Les experts chinois ont présenté une feuille de route pour les communications mobiles de sixième génération (6G) lors de la conférence annuelle du Forum Zhongguancun en 2026, prévoyant un déploiement commercial d’essai vers 2030 et une adoption généralisée par les consommateurs attendue d’ici 2035.
Cette initiative marque un changement important par rapport aux technologies sans fil précédentes, dans la mesure où la 6G est conçue comme un réseau natif d’IA au lieu de se concentrer simplement sur une vitesse améliorée. La feuille de route souligne l’engagement de la Chine à jouer un rôle de leader dans les télécommunications et l’innovation mondiales.
La Chine a achevé la première phase d’essais de la technologie 6G, validant plus de 300 technologies dans des laboratoires et des réseaux de test. La prochaine phase, qui s’étendra de 2026 à 2028, se concentrera sur l’intégration de ces technologies dans des appareils et prototypes réels. La première série de normes internationales 6G est attendue vers 2029.
Zhang Ping, professeur à l’Université des postes et télécommunications de Pékin, a déclaré : « Si la première phase consistait à « dessiner des plans et à rassembler du matériel », cette deuxième phase consiste à « construire le cadre et créer le prototype ». Il a noté que la Chine détient environ 40 % des demandes de brevet mondiales pour la 6G, mais a averti que des vulnérabilités existent dans les composants de base et les logiciels de base.

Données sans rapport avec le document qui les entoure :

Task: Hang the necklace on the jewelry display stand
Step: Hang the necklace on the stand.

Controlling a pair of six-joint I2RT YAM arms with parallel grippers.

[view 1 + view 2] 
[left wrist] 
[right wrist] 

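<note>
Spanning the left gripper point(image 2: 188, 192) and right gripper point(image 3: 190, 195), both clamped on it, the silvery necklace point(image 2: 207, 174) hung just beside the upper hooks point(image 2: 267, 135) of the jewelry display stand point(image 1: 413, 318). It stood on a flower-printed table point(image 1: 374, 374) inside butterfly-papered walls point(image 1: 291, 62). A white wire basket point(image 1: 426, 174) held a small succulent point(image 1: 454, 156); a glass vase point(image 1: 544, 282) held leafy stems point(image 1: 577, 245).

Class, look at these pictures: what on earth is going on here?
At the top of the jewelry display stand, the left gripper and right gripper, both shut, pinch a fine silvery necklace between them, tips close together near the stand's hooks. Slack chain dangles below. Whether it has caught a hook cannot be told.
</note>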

La 6G est conçue avec une intelligence artificielle intégrée, permettant aux agents d’IA d’opérer localement plutôt que de s’appuyer sur des centres de données distants. Le réseau vise à être un système entièrement intégré dans l’espace, l’air, le sol et la mer, avec des satellites transportant des stations de base pour améliorer la couverture dans les zones reculées.
Ce cadre natif de l’IA n’est pas exclusif à la Chine ; lors du Mobile World Congress de Barcelone, Ericsson et Qualcomm ont présenté des bancs d’essai 6G présentant des architectures intelligentes. Ericsson a présenté des prototypes fonctionnels en collaboration avec Apple et MediaTek.

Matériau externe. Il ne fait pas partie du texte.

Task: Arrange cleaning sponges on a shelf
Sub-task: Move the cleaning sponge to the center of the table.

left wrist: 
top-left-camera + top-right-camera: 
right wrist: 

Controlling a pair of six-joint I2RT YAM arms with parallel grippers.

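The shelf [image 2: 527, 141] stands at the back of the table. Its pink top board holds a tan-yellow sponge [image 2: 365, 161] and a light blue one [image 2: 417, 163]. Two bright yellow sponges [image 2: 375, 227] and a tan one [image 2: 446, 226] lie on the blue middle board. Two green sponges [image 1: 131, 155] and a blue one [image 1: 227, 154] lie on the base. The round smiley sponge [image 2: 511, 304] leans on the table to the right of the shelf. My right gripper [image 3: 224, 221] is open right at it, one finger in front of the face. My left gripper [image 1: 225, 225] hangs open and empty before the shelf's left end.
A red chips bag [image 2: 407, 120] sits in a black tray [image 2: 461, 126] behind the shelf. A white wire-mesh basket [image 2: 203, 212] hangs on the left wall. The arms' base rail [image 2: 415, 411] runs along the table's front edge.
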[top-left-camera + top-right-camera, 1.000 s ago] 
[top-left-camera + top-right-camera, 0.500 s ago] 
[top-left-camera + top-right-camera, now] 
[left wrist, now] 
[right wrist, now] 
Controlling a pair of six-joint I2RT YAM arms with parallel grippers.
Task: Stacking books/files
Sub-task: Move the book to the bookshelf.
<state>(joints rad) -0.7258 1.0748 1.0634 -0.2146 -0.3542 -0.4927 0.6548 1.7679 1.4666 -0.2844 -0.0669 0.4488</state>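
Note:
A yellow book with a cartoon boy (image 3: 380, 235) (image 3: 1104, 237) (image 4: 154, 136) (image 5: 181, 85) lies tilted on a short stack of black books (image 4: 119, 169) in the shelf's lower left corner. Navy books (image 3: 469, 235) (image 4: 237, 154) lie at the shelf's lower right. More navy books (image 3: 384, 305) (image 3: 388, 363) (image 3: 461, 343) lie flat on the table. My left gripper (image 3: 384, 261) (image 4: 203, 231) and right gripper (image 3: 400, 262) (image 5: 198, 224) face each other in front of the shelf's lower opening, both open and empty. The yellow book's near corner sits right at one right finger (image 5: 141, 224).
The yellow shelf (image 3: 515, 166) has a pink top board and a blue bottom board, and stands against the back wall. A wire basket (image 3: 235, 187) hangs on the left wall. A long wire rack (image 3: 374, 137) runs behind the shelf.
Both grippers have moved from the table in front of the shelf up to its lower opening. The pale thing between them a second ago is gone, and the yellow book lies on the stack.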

Des défis persistent alors que la concurrence mondiale pour les normes 6G s’intensifie. L’Inde vise une part de 10 % des brevets 6G, tandis que la Corée du Sud cherche à devenir leader technologique. Les chaînes d’approvisionnement pour les composants de base restent sous-développées et les investissements requis pour un réseau 6G devraient dépasser ceux de la 5G. Miao Wei, vice-président senior de ZTE, a souligné que la réalisation de la 6G nécessitera des talents interdisciplinaires couvrant les communications, l’IA, l’aérospatiale et la science des matériaux.